Thursday, February 26, 2009

Happily ever after.....hopefully

I was watching the Malay variety program Kpak Bing Bing, essentially the sound of the kompang when it's played, the other day and something struck me. No, not physically. I was watching the couple recounting their first meeting, how he summoned up the courage to approach the girl and the happily ever after ending to the romance.

And it hit me.

I can't recall any incident in which I approached someone whom I don't already know with the intention to date her. Eversince, I started having any sort of interest in a girl, which was way back in Primary 6, by the way, I have never really approached anyone with the singular intention of dating her. I have no idea how I snagged my first love back in Secondary 2, though I suspect it could have something to do with those revisions we had together. In reality, I have no confidence in making that first move. I only made a move on her after she reciprocated my suggestive talk, yeah, I was a smooth talker even back then. In any case, that puppy love was never gonna work out, though an attempt to rekindle the embers was carried out some years later, again with disastrous results.

Honestly, I have lost count of the number of girls who caught my eye. No, I'm no casanova. It's just that there are certain traits these girls posses that I admire. In 90% of those times when I had that flutter in my substantial tummy, I let the butterflies free, reasoning that the girl in my sights was too good for me. In fact, it's just that I've got no confidence nor the courage to make that move. Inevitably, I had a lot of god-sisters, none of which was intended to be that way, for sure. It was all the craze back then, and me being the ever obliging person that I am, just can't say no to the juniors who started calling me abang - just not in the way that I envisaged.

Ever heard the phrase, NS will change a guy?

That phrase couldn't be more true than in me. While I'm still the excitable and still the obliging person that I am, I became more courageous, when it comes to girls, of course. Where I used to be utterly content with admiring a girl from a far, I became more confident and more assured of myself and was more plucky to make that move. Talking about making moves, I'll freely admit that I met my wife through the Internet. I was just starting work after finishing my NS and was working the night shift most of the time.

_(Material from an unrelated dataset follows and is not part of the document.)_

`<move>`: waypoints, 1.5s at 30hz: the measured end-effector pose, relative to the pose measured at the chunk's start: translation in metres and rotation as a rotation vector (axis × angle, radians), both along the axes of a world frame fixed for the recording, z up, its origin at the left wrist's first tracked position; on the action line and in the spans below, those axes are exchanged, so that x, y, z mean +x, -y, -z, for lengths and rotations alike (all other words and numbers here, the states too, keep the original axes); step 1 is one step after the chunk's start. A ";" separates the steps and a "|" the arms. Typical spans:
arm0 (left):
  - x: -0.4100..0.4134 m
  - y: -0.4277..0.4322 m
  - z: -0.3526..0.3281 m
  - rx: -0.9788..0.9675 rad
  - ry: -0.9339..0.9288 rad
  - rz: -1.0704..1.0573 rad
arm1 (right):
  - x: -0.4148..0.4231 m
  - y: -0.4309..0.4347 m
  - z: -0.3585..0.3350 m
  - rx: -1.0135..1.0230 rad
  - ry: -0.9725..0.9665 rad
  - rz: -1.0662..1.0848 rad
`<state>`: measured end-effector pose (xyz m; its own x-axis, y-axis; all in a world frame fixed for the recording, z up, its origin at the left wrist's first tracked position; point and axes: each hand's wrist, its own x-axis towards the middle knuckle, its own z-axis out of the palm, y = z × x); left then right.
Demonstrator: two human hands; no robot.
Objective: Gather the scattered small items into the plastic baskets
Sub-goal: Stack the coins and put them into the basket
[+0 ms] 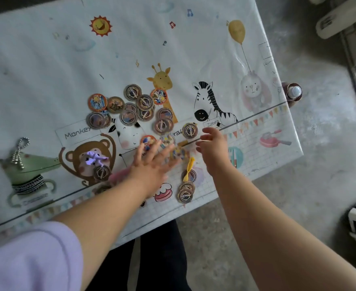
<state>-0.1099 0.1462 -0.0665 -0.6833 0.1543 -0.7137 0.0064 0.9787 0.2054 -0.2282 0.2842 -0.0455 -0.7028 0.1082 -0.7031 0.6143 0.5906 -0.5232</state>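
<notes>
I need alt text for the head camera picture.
A left hand, fingers spread and blurred, and a right hand reach over round picture discs scattered on a table with a cartoon-animal cover. A yellow toy fork lies nearby.

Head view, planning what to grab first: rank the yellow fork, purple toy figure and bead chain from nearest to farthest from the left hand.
1. yellow fork, just right of the left hand.
2. purple toy figure, off to the hand's left.
3. bead chain, far left of the table.
</notes>
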 end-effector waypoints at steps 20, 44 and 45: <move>0.044 -0.054 -0.017 0.275 0.055 0.222 | 0.017 -0.031 0.007 0.294 0.028 -0.067; 0.027 0.092 -0.017 -0.027 -0.216 -0.334 | 0.125 0.071 0.003 -0.309 0.787 -0.942; 0.034 0.095 -0.017 -0.023 -0.217 -0.364 | 0.129 0.075 0.005 -0.281 0.783 -0.986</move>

The long chats became even longer, and I asked her out after she sent me a photo of her, though, I din fancy her initially when I got hold of that photo.

My initial reaction to meeting her was, "Did she have to bring a platoon down?". You see, she had her best friends accompany her, all 4 of them, though they left after meeting me - to gossip about us for sure.. The second reaction was that her friend is pretty and yes, I did tell her that. As time went by, we fell in love and the rest is, as they say history.

The reason I'm blabbering on and on is because what struck me was the connection and bond these husbands and wives shared. Something, quite admittedly is lacking in our marriage. It seems that they embody the term a loving couple. I mean, we are not lovey-dovey and can't-take-me-eyes-off-you kind of couple. We don't always hold hands while walking in public, we don't always engage in hugs-and-kisses when out and about. We don't even say mushy things to each other. If either one does, the other would go are you feeling alright? And we irritate each other more than we encourage.

I know some would say that it's not a sign of a healthy marriage. We had a chat about this and one thing we both agreed on is that the strength of our marriage is evident in the fact that despite all the speed bumps and potholes we have come across in our marriage, including those times we thought about separation, the wheels won't be falling off this wagon at the distant future. I'll admit that I'm no angel and there are times when I do act like a jerk (which guy doesn't, right?) but that does not mean I love her any less. In fact, with time, the love that's keeping us together is still as strong, if not stronger.

A joke we share between ourselves is that I conned her into marrying me. In all honesty, I'm glad I managed to con her into being my wife. She may not be the perfect wife, but she is as close as it gets for me.